= Daniel Post Senning =

American etiquette expert

Daniel Post Senning (born c. 1978) is an American etiquette expert. He is the co-president of the Emily Post Institute, founded by his great-great-grandmother Emily Post.

==Early life and career==
Senning attended Pomona College, where he participated in the guerilla founding of the Pomona College Organic Farm and graduated with a degree in molecular biology in 1999. He began his career in modern dance, touring with the Laurie Cameron Company. He taught contact improv with the Beijing Modern Dance Company.

==Etiquette career==
Senning joined the Emily Post Institute in 2008 in an entry-level administrative role.

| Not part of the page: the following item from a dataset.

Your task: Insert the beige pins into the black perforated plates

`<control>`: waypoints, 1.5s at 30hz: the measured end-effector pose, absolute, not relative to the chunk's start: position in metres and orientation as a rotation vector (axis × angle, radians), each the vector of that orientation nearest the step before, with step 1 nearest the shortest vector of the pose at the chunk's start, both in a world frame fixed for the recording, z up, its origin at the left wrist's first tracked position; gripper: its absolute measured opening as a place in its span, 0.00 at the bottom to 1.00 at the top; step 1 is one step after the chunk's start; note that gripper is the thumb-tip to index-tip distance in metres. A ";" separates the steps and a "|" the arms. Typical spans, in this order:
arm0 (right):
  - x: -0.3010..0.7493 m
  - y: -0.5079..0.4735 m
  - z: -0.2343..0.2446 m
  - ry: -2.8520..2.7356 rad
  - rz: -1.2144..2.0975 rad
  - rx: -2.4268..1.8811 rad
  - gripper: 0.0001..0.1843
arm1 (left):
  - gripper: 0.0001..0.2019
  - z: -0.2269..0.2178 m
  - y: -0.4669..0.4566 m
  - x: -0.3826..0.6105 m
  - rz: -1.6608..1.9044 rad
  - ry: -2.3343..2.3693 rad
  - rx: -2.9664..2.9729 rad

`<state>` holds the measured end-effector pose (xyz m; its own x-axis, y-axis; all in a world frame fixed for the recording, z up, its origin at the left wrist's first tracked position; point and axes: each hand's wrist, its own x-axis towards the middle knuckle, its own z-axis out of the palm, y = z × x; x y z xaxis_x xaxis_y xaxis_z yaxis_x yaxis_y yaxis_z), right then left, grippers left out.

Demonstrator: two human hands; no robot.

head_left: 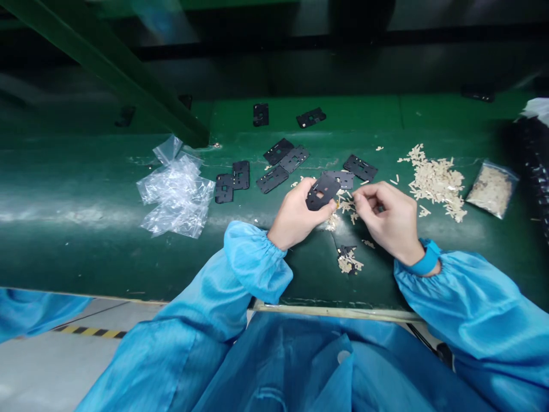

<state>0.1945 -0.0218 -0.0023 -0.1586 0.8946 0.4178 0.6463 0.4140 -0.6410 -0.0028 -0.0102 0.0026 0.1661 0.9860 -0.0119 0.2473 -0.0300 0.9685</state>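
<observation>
My left hand (pixel 295 217) grips a thin black plate (pixel 322 191) with cut-outs, held just above the green belt (pixel 86 229). My right hand (pixel 388 217) is beside it with fingers pinched together near the plate's right edge; what they pinch is too small to name. Small beige pieces (pixel 349 205) lie scattered under and between the hands. A second small heap of beige pieces (pixel 349 263) sits nearer to me, with a dark bit on it. Both arms wear blue sleeves, and a blue band is on my right wrist.
Several more black plates (pixel 283 163) lie on the belt beyond my hands. A large heap of beige pieces (pixel 437 180) and a small filled bag (pixel 492 189) are at the right. Crumpled clear plastic bags (pixel 178 191) lie at the left. A green beam (pixel 111 68) crosses overhead.
</observation>
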 end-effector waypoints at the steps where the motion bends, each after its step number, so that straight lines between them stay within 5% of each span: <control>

In December 2016, he was named its co-president alongside his cousin Lizzie Post, becoming the fifth generation in his family to run the institute since its founding by Emily Post, a socialite who became famous for her writings about etiquette.

Senning co-authored the 19th edition of Emily Post's Etiquette. He has been widely quoted in the media as an expert on etiquette in various settings, including the workplace, pandemics, and online spaces. Since 2014, he has co-hosted, with Lizzie Post, the Q&A podcast Awesome Etiquette, which is produced by American Public Media.

Senning advocates for the reframing of the idea of etiquette for contemporary society, responding to the notion that it is an outdated or elitist concept. He defines etiquette as a combination of manners, which are context-specific, and guiding principles, chiefly "consideration, honesty, and respect for others".

==Personal life==
Senning lives in Duxbury, Vermont, with his wife Puja, whom he married in 2015. He has two daughters.